■ **WHAT THIS TASK INVOLVES**
Start to finish, the listing must be rewritten exactly.

_ _ _ _

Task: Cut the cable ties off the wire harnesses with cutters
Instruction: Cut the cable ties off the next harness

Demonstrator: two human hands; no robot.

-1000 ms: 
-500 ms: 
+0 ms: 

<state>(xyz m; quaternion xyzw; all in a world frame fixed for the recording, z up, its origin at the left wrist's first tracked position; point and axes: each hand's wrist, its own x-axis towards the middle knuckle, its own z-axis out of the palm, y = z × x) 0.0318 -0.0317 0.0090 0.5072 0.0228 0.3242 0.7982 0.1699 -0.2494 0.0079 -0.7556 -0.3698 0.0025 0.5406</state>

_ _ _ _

■ **COMPLETED TASK**
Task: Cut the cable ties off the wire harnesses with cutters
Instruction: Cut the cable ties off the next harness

Demonstrator: two human hands; no robot.

-1000 ms: 
-500 ms: 
+0 ms: 

<state>(xyz m; quaternion xyzw; all in a world frame fixed for the recording, z up, its origin at the left wrist's first tracked position; point and axes: each hand's wrist, its own x-axis towards the middle knuckle, its own z-axis out of the palm, y = z × x) 0.0318 -0.0317 0.0090 0.5072 0.0228 0.3242 0.7982 0.1699 -0.2494 0.0079 -0.7556 -0.3698 0.0025 0.5406</state>

That finishes the output.